First Item On the Diabetic Menu: Oatmeal for Breakfast
Mar 14th, 2011 by sandalwood
For a person with diabetes, the foods on their diabetic menu have a major impact on how they can manage and control their diabetic condition. The need is to keep blood sugar levels to within as safe a range as possible to avoid the several health complications that are associated with diabetes.
The sugars in the blood are derived from the foods eaten throughout the day and most diabetic persons have been informed by their health care providers of the need to establish a diabetic menu that avoids, as much as possible, the foods that contribute the highest amounts of sugar in the fastest time to the body, typically simple carbohydrates, sugary foods and beverages.
Oatmeal for breakfast, start the day right!
A breakfast of whole-grain high-fiber food, such as cooked oatmeal, is a good way to start the day for anyone, but especially for the person with diabetes who needs to moderate the usual rise in blood sugars that occur after a meal. The soluble fiber in oatmeal slows down the digestion process to achieve that. Oatmeal is a good source of protein and has plenty of other nutrients — including vitamin E, zinc, copper, iron, selenium, magnesium, and manganese.
The usual serving is one cupful or three quarters of a cup — the diabetic meal plan suggested by my dietician calls for a one cup amount — to which I add a few berries, blueberries or raspberries, and a plentiful amount of vanilla flavoured soymilk. The breakfast meal is not limited to just the bowl of oatmeal, I often add a slice of whole grain toast, sometimes with peanut butter, maybe some fruit and defiinitely a cup of tea, what ever food items that provide the calories I need.
Processed Oats
Oatmeal is made from any of several types of processed oats, the most often recommended being the 100% whole grain steel cut oats that require about 30 minutes of cooking in water. Other types of oats, rolled oats, require less time to cook because they have passed through an extra manufacturing process and some are even described as being “instant”. All are good sources of fiber anyway but the steel cut oats are usually the most favored.
Prepare ahead of time
Easy to prepare, the oatmeal is made ahead of time, cooked in a large pot to provide several day’s supply and in the following days the individual breakfast amount is reheated in the microwave for about two minutes or so. For an added flavor, a few dates or raisins can be added before cooking, and I enjoy added cranberries — that might be working a little against avoiding sweet foods of course.

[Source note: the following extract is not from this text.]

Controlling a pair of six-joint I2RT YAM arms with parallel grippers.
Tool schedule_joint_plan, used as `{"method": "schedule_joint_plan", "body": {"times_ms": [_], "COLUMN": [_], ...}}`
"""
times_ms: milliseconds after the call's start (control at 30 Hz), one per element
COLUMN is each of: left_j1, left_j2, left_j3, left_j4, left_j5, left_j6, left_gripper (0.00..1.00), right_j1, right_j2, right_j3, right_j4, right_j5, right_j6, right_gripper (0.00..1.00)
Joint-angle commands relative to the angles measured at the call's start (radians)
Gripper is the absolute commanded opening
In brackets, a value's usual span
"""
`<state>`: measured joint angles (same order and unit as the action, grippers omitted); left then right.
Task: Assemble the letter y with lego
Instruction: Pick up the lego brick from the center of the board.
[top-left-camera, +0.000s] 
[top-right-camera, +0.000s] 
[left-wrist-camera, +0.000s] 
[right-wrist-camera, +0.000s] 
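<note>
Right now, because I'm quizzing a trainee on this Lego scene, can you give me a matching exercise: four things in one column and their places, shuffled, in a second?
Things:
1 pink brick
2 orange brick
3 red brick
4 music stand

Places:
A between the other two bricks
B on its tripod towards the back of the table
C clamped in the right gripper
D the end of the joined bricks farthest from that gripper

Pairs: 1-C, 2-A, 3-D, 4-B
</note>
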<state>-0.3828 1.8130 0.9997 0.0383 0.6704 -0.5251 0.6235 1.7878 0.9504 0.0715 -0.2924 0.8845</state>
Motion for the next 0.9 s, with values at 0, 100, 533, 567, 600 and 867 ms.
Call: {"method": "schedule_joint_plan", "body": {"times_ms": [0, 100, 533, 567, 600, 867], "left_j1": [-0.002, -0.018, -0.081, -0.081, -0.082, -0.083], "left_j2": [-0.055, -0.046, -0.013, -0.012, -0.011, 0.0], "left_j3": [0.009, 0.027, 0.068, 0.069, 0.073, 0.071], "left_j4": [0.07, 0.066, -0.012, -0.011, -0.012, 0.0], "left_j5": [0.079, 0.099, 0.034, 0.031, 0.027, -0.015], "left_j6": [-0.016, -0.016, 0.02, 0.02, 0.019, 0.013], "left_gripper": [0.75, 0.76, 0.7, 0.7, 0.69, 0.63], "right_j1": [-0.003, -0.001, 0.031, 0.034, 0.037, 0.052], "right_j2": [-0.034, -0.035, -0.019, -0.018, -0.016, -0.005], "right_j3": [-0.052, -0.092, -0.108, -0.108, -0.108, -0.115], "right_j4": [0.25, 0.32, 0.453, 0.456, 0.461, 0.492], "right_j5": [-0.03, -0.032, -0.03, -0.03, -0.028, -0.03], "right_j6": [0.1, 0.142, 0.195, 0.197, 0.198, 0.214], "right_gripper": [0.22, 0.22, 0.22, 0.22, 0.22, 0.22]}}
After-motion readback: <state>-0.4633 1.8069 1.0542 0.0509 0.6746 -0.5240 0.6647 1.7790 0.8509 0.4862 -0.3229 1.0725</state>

There are other health benefits to eating oatmeal
The journal Archives of Internal Medicine published results of a 19-year study, involving almost 10,000 Americans, confirming that eating high fiber foods such as oats can help prevent heart disease. That’s very important for the person with diabetes and another good reason why oatmeal should be part of a diabetic diet.
Heart disease is the major cause of death in the American adult population and for many years diabetics have been the major segment of the population recorded as dying from heart disease.
Oatmeal shown to helps lower risk of developing type-2 diabetes
It appears also that oatmeal, when eaten regularly by people who do not suffer from diabetes – yet — helps prevent the onset of type-2 diabetes. The American Journal of Public Health reported a 10-year study of eating oatmeal that showed one cup of cooked oatmeal eaten 2 to 4 times per week provided a 16% reduction in the risk of developing type-2 diabetes and an increased consumption of 5 to 6 times per week resulted in a 39% reduction.
The FDA (Federal Drug Administration) in 1999, issued an endorsement of oats that allowed companies to promote the benefits of whole grains in relation to heart disease and certain cancers. This being based on the indication that diets rich in whole grains, such as oats, may reduce the risk of these conditions.
For more on fiber, check out Diabetes and Dietary Fiber. For further views about other food items appropriate for the diabetic menu, please see Diabetic Meal Planning.
Meanwhile, Oatmeal, a good way to start the day right.